Ney Lopes: A CPI do Senado

Ney Lopes – jornalista, ex-deputado federal, professor de direito constitucional da UFRN e advogado

Hoje o STF decide sobre a liminar do ministro Luís Roberto Barroso, que determinou a instalação da CPI da Pandemia.

O presidente do senado, Rodrigo Pacheco, acatou a decisão monocrática, porém acha que não se deveria apurar o passado, se não conseguimos defender o presente e o futuro, com ações concretas de combate ao vírus.

Posição idêntica é a do senador petista Jacques Wagner (BH), figura expressiva da oposição, que conclama “energias voltadas para garantir a vacina e depois responsabilizar os culpados”.

A liminar do STF apoiou-se em julgados anteriores nas CPIs dos Bingos e do Apagão Aéreo, no período de Lula.

Entretanto, a Corte acumula entendimento diverso, quando constata a existência de “situações atípicas”, que não anulam a regra de que toda ofensa legal é reprovável. Apenas, define o alcance e os limites dos juízes.

Nos casos anteriores, em que o STF considerou “situações atípicas”, aplicou-se o “juízo de conveniência”, que consiste nos princípios da “proporcionalidade, razoabilidade, conveniência e oportunidade”. Tais critérios ponderam os valores e riscos envolvidos na demanda.

Na realidade atual, a crise sanitária é indiscutivelmente uma “situação atípica”.

Desde 1993, a Corte legitimou essa jurisprudência (Adin n° 855-2? PR), ao interpretar o parágrafo 2º, art. 5º, da Constituição, que abrange as partes não-escritas dos direitos e garantias constitucionais.

Não se nega a legalidade da liminar.

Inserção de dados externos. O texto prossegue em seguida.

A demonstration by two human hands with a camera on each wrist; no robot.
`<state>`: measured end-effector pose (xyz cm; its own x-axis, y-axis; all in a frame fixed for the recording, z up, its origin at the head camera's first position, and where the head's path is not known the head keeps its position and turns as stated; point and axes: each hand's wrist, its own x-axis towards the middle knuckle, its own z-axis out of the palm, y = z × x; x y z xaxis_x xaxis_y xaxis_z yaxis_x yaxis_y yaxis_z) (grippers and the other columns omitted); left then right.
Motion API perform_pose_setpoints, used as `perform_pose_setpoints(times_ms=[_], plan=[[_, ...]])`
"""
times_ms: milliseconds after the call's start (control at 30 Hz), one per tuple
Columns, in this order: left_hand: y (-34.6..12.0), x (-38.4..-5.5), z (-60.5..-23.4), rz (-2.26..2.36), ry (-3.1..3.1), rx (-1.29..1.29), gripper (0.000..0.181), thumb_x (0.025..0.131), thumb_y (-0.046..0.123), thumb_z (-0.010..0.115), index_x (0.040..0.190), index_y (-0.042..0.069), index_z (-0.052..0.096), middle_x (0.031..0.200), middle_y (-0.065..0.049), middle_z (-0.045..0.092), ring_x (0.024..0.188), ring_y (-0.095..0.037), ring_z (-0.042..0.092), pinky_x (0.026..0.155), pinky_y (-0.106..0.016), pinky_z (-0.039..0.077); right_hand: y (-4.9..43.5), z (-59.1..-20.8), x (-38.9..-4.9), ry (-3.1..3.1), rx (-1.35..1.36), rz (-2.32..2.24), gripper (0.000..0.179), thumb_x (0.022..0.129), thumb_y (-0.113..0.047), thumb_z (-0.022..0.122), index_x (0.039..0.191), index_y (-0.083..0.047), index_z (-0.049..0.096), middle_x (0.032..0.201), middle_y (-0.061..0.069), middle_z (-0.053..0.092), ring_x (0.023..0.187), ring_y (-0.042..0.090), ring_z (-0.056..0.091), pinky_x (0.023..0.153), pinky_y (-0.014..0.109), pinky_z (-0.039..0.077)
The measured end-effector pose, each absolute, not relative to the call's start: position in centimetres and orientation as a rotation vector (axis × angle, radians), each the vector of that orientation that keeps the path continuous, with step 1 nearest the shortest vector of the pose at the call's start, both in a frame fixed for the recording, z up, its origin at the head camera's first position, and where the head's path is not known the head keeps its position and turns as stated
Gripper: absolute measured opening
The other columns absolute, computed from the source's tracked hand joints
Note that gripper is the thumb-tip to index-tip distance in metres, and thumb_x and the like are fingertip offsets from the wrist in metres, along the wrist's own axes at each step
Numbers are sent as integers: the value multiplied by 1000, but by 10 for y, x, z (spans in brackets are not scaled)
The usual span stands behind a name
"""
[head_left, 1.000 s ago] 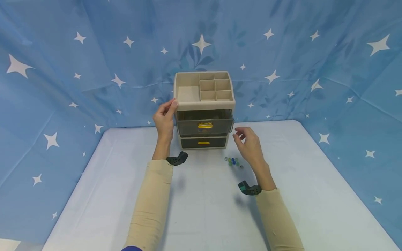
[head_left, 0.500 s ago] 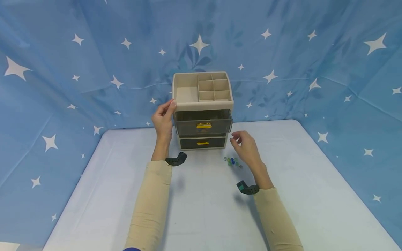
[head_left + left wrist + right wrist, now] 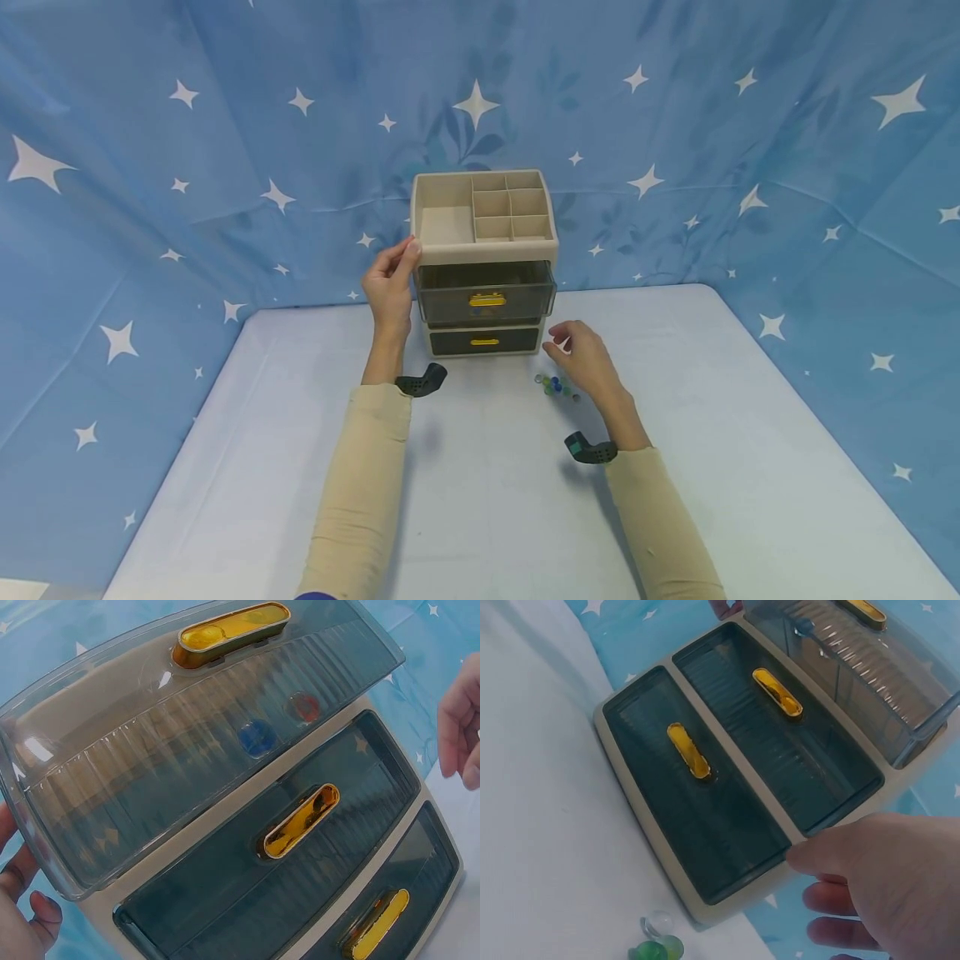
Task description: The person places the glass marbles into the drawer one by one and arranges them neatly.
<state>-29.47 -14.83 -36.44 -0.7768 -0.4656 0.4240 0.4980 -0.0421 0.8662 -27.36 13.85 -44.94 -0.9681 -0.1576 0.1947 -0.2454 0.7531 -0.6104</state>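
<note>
A cream desktop organizer [image 3: 483,252] has tinted drawers with gold handles. Its top drawer [image 3: 487,302] is pulled out, and a blue marble [image 3: 257,738] and a reddish marble [image 3: 304,707] show through its clear wall in the left wrist view. My left hand [image 3: 389,287] grips the organizer's upper left front corner, thumb at the front edge. Beside the lower right of the organizer hovers my right hand [image 3: 588,358], fingers loosely bent and nothing between them. Just below its fingertips, several glass marbles [image 3: 556,386] lie grouped on the white table.
The organizer's top holds one large compartment [image 3: 446,223] and several small compartments [image 3: 512,204]. Behind it hangs a blue cloth [image 3: 300,150] with white stars. The white tabletop [image 3: 480,500] reaches out in front and to both sides.
My right hand has dropped from beside the pulled-out drawer, moving down and slightly left toward the marbles. The left hand keeps its grip on the organizer's corner.
</note>
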Motion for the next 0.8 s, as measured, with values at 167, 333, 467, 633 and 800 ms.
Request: perform_pose_setpoints(times_ms=[167,333,467,633,800], plan=[[-146,-285,-357,-1878,-1598,-38,31,91,19,74,113,-2,73,91,13,72,82,-2,62,80,-18,52,140,-454,-276,-2865,352,986,33,95,-24,68,119,-1,64,109,15,65,98,29,60,86,43,53],[-146,-285,-358,-1888,-1594,-34,33,91,21,75,114,-3,72,92,12,72,83,-3,62,80,-19,52,141,-458,-277,-2893,385,987,33,94,-24,68,118,-1,65,108,15,65,96,28,60,83,43,52],[-146,-285,-358,-1894,-1585,-40,35,90,22,76,115,-3,72,92,10,72,83,-3,61,78,-20,51,141,-458,-277,-2936,398,982,34,94,-24,69,118,-1,65,107,14,66,93,27,60,81,41,52],[-146,-285,-358,-1898,-1589,-44,35,91,22,75,116,-2,72,91,12,70,83,-3,60,78,-20,51,140,-461,-278,-3013,386,974,34,94,-25,70,119,-2,65,107,13,66,93,26,61,82,40,53],[-146,-285,-358,-1904,-1592,-40,31,91,19,74,115,-1,73,90,13,70,82,-3,60,79,-21,51,140,-465,-281,-3086,388,970,33,93,-25,70,118,-3,66,110,14,66,97,27,61,87,43,54]])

Porém, seria igualmente legal, o relator da matéria, sem nenhum demérito, acolher a hipótese de análise da “situação atípica”.

Para isso, o julgamento seria suspenso e as partes teriam prazo para manifestação nos autos.

Tal entendimento se justificaria, por ser público e notório, que a pandemia está em ascensão e a CPI afetará as ações de combate, além de antecipar o debate eleitoral de 2022.

Caso o plenário do STF revisasse a liminar, continuaria a tramitação na Corte e na Polícia Federal das investigações em curso, sem que isso significasse a defesa da impunidade, ou omissão.

Os Tribunais se engrandecem, quando se afastam de decisões que provoquem danos desproporcionais aos benefícios esperados pelo interesse público.

Veja-se, que o simples anuncio da liminar provocou nociva efervescência política.

De um lado, o presidente acusa o STF de interferência no poder executivo e atiça governadores e prefeitos.

De outro, Lula monta palanque para o 1° de maio, com o objetivo evidente de lançar-se candidato.

Divulgou até slogan do evento: “Democracia, Emprego, Vacina para Todos”, típica plataforma eleitoral antecipada.

Por mais que o governo disponha de argumentos, seria heresia e inexperiência política admitir que a CPI enseja a oportunidade de esclarecimento.

Ao contrário. A radicalização, de parte a parte, incendiará o país.

Conheço bem a tramitação de CPIs. Fui relator de várias delas no Congresso.

Não se nega que contribuem para a democracia, por assegurar o sagrado direito das minorias.

Todavia, a investigação é de natureza essencialmente política, o que assume maiores proporções, se considerada a instalação numa antevéspera de eleições gerais.

A CPI não tem competência para punir os investigados. Ela investiga e aponta sugestões.

A nação espera que os ânimos se acalmem, diante do risco iminente da CPI contribuir indiretamente para a propagação da Covid19, além do surgimento de verdadeira “praça de guerra político-eleitoral”, onde tudo poderá acontecer.

Nunca será sonho inatingível, a esperança de que predomine o discurso do apelo à unidade nacional, através da diplomacia da reconciliação, que envolve até a arte de pedir desculpas.

O ex-chanceler da Alemanha Ocidental Willy Brandt prostrou-se de joelhos, no asfalto molhado do Memorial aos Heróis do Gueto de Varsóvia e pediu perdão pelas atrocidades do nazismo. Anos depois, recebeu o Nobel da Paz e caiu o Muro de Berlim.

A história demonstra não ser vergonhoso reconhecer erros.

A principal lição deixada pela pandemia será o dever da escolha consciente nas urnas de 2022, dos líderes responsáveis pela tarefa de reerguer o país, da maior crise de sua história.

Só alcançaremos esse futuro, caso desde já, os poderes constitucionais agirem com bom senso e espírito público.

Do contrário, os falsos cânticos do populismo demagógico, ou do autoritarismo, levarão a Nação ao sacrifício das liberdades democráticas.